C’était une idée des syndicats qui devait améliorer la santé financière de l’assurance chômage. Et devait permettre au passage de rappeler aux entreprises que le travail précaire n’est pas fait pour être utilisé à durée indéterminée. L’idée de Force ouvrière (FO) avait été relayée par les négociateurs salariés : moduler les cotisations chômage des entreprises en fonction du recours au travail précaire. Au quatrième trimestre 2004, les entrées en indemnisation chômage pour fin de CDD représentent plus de 50 % des entrées totales. L’intérim représente, lui, plus de 12 % de ces demandes d’indemnisation. Or, pour les syndicats, le coût d’un chômeur indemnisé à la fin d’un contrat précaire est plus de deux fois plus élevé que pour un CDI. D’où l’idée de surtaxer le travail précaire. Le front syndical uni a avancé cette revendication dès le début des négociations. Un moyen, selon eux, de résorber le déficit de 14 milliards d’euros de l’Unedic.

Mais la quatrième séance de négociations qui doit s’ouvrir cet après-midi ne devrait pas aboutir à un accord. Le patronat, et notamment l’industrie, grand consommateur de contrats précaires, a rejeté d’emblée cette option. Pourtant mise en place ailleurs en Europe, comme en Espagne depuis 2004.

Bond. Entre 1995 et 2003, selon les chiffres avancés par FO, le nombre de CDD est passé de 1,039 million en 1995 à 1,765 million en 2003. Un bond de 69 %. L’emploi précaire représente, toujours selon les chiffres du syndicat, près de 39 % des créations d’emplois sur la même période. En 2003, ces contrats précaires représentaient 11,4 % de l’emploi salarié. A tel point que ce qui ne devait être que des moyens de remplacement de salariés absents ou pour répondre à des hausses d’activité brutales, est devenu un vrai mode de gestion de la main-d’oeuvre : « C’est la politique du zéro stock de main-d’oeuvre », explique un responsable de FO. Un tel constat d’évolution du marché du travail avait poussé le Conseil de l’emploi, des revenus et de la cohésion sociale (Cerc) et son président, Jacques Delors, dans un rapport sur le chômage en France, à préconiser, en novembre, la mise en place d’une vraie « sécurité sociale professionnelle ».

Jeudi dernier, le patronat avait enfin fait part de ses propositions pour l’Unedic. Reposant sur le durcissement des conditions d’indemnisation des chômeurs. En préconisant notamment le retour à la dégressivité des allocations, abandonnée lors de la création du Pare en 2001.

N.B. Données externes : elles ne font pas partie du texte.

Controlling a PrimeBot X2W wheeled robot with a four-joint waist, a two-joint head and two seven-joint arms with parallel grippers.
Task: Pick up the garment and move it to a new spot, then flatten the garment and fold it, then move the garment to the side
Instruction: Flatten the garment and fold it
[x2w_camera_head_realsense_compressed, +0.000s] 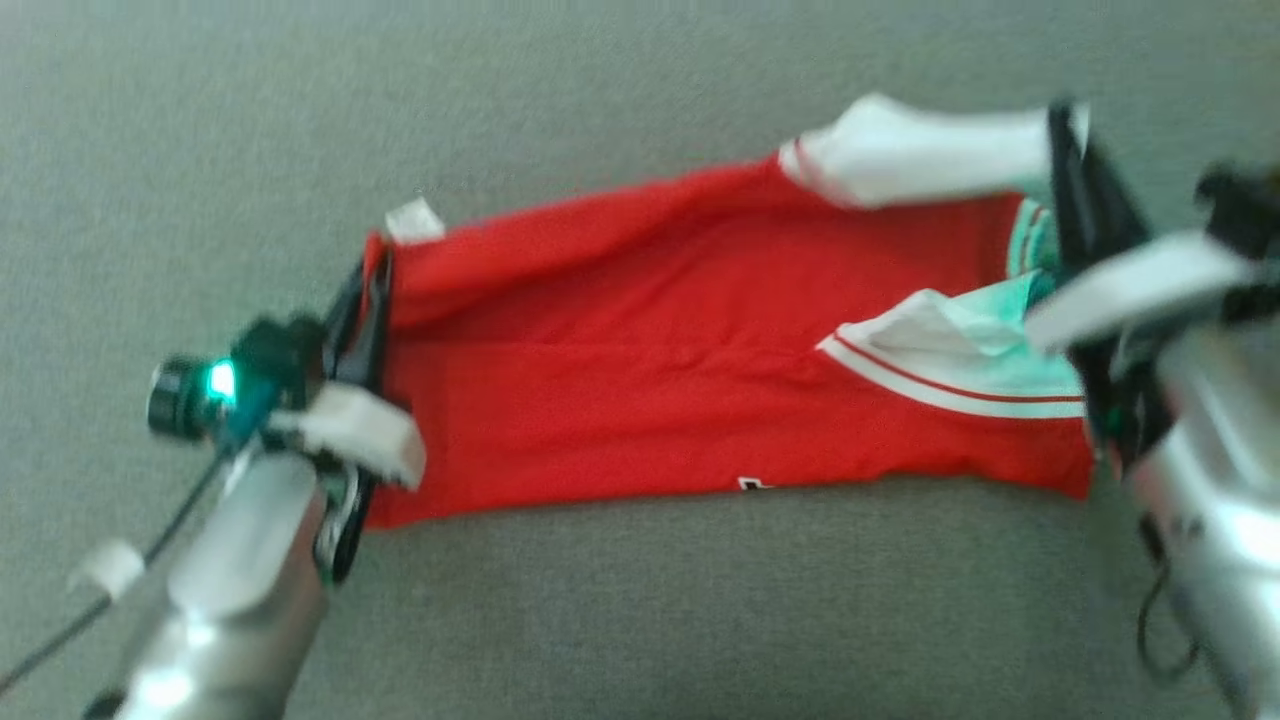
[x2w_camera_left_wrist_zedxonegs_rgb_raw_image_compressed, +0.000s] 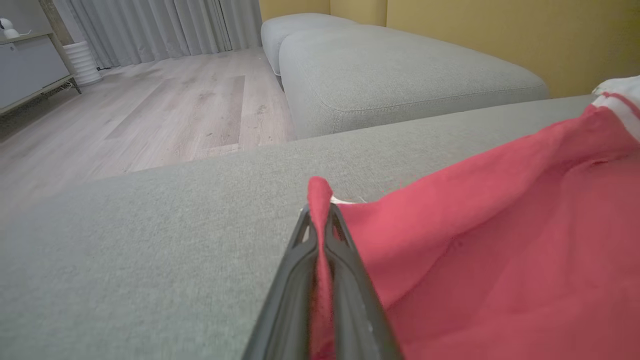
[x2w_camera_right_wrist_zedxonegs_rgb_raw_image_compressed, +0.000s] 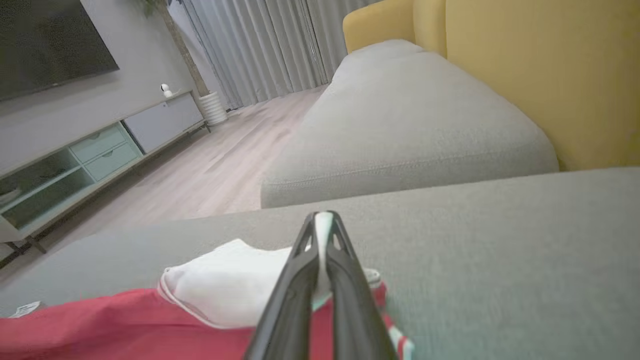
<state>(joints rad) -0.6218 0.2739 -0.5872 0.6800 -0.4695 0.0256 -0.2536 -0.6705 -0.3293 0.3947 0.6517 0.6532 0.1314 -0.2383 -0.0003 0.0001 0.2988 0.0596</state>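
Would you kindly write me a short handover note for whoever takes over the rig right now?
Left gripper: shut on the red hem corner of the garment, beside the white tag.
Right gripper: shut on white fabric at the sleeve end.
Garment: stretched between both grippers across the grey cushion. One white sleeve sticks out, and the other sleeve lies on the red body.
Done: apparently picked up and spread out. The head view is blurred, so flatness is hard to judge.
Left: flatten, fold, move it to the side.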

« Cuisine comptable ». Des propositions rejetées en bloc par les syndicats. Pour le Cerc, on ne peut pas se contenter de cette cuisine comptable.« Sinon, la renégociation de l’Unedic se terminera encore le 31 décembre par l’Etat qui allongera un chèque de plusieurs milliards pour sauver provisoirement le système », avait lâché Jacques Delors lors de la présentation du rapport. La séance de négociations d’aujourd’hui est finalement la première véritable, après trois rounds d’observation. Les partenaires sociaux ont jusqu’au 31 décembre pour négocier la nouvelle convention Unedic.